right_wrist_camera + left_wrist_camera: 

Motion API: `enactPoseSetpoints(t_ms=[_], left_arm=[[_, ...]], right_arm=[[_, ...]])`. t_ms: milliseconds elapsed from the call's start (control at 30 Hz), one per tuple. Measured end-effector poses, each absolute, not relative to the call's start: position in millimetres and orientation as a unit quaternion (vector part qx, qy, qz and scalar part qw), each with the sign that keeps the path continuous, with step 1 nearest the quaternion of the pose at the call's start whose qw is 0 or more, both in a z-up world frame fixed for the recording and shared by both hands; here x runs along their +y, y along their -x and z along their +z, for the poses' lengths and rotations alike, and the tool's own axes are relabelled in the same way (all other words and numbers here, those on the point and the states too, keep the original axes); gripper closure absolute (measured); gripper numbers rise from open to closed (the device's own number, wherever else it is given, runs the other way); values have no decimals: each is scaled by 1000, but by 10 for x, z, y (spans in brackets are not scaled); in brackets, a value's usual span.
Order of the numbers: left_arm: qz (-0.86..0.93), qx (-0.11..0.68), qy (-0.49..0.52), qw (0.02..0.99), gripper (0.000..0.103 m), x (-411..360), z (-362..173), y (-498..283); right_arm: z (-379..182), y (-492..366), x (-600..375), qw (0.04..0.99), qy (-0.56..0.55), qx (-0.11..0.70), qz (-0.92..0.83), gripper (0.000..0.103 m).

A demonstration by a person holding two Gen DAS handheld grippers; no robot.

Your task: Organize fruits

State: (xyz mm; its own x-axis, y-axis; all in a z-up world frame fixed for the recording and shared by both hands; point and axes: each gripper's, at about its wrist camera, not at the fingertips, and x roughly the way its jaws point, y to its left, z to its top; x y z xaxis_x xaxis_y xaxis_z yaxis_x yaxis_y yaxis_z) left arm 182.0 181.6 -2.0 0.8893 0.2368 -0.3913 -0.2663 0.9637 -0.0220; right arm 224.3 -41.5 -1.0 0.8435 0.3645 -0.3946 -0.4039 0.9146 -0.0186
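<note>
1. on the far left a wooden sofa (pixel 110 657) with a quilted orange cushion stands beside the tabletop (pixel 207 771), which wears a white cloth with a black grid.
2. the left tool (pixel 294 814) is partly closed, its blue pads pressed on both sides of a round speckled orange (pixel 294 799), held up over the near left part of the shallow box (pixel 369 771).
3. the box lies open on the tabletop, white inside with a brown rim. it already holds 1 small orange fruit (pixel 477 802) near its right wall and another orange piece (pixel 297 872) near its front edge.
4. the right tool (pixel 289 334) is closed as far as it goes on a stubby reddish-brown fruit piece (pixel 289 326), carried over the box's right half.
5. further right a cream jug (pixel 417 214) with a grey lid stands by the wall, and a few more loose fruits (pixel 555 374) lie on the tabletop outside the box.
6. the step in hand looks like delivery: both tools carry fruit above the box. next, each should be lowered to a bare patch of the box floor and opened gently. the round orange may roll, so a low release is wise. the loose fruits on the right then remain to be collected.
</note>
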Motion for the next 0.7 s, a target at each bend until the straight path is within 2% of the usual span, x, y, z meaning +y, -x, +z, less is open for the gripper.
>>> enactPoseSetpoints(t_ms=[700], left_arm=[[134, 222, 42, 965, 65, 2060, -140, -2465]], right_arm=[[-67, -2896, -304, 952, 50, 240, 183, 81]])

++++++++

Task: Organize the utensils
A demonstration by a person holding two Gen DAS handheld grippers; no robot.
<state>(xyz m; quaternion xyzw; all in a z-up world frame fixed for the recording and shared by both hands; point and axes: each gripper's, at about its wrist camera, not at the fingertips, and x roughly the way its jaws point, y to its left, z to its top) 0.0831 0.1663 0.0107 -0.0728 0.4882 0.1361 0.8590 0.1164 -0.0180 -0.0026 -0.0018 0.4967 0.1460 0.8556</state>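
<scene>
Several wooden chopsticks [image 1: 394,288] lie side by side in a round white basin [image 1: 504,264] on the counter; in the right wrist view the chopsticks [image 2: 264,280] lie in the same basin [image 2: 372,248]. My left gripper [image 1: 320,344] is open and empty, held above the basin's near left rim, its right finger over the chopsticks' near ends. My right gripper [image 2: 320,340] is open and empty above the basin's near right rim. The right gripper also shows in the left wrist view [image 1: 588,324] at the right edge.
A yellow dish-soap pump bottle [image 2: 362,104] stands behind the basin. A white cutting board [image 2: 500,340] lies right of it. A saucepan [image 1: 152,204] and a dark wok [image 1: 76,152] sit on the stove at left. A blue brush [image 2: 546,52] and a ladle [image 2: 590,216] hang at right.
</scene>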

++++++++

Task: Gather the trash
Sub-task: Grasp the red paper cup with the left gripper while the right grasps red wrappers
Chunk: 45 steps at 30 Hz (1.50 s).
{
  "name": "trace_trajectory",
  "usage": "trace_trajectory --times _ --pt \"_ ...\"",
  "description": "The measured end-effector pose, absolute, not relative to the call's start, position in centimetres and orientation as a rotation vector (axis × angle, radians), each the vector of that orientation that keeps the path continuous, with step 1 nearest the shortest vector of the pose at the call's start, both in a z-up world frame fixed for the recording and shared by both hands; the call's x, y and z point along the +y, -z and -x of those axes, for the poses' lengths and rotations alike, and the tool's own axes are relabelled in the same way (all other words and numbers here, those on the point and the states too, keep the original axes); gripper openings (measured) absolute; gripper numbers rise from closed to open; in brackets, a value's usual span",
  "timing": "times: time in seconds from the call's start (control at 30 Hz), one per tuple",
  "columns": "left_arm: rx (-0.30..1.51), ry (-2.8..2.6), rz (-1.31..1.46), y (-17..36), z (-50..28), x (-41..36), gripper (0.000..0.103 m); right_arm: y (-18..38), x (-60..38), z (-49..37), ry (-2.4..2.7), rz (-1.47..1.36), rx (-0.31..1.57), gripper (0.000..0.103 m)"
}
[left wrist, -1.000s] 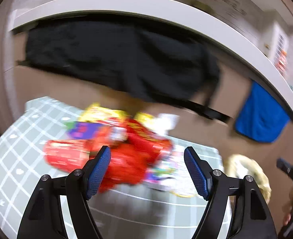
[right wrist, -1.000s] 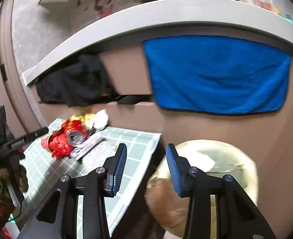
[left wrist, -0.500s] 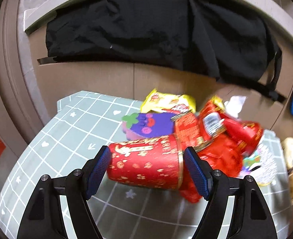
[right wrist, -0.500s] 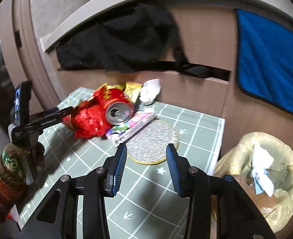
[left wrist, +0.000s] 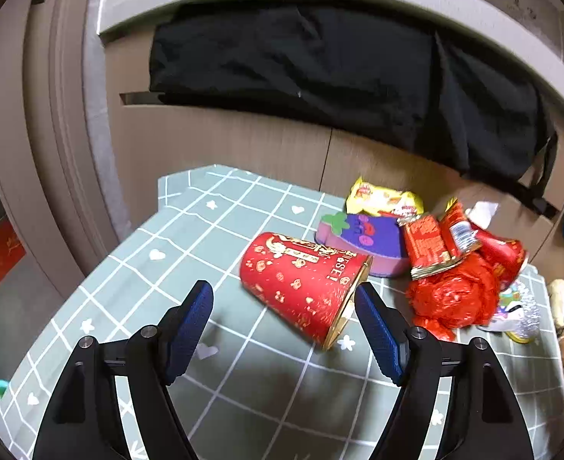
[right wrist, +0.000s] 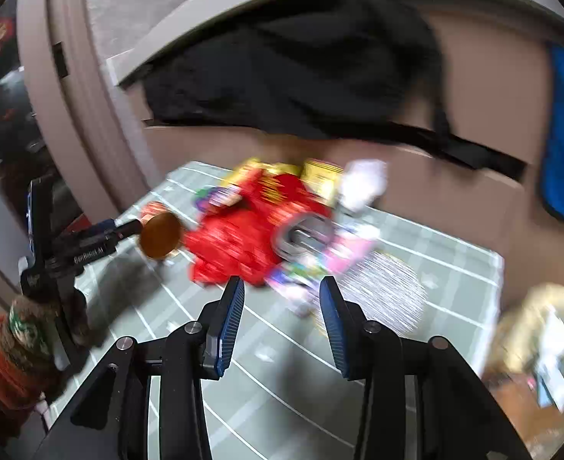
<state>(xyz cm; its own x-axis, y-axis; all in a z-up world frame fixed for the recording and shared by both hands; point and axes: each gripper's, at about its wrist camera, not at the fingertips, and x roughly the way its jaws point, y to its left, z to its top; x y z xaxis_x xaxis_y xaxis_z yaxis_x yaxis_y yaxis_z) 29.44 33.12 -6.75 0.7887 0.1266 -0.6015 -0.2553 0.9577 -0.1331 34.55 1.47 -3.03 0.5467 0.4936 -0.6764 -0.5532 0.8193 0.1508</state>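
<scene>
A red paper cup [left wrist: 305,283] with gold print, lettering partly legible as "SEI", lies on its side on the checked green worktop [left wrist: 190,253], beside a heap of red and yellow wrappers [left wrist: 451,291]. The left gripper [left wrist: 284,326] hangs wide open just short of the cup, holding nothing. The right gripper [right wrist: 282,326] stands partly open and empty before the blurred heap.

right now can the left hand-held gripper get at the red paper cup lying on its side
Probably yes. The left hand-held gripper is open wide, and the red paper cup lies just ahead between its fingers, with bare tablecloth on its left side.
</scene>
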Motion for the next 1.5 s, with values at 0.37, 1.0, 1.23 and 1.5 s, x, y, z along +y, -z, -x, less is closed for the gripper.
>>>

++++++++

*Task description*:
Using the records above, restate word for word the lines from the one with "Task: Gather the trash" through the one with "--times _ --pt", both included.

*Solved exercise*:
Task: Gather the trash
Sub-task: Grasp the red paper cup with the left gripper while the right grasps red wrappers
Chunk: 45 steps at 30 Hz (1.50 s).
{
  "name": "trace_trajectory",
  "usage": "trace_trajectory --times _ --pt \"_ ...\"",

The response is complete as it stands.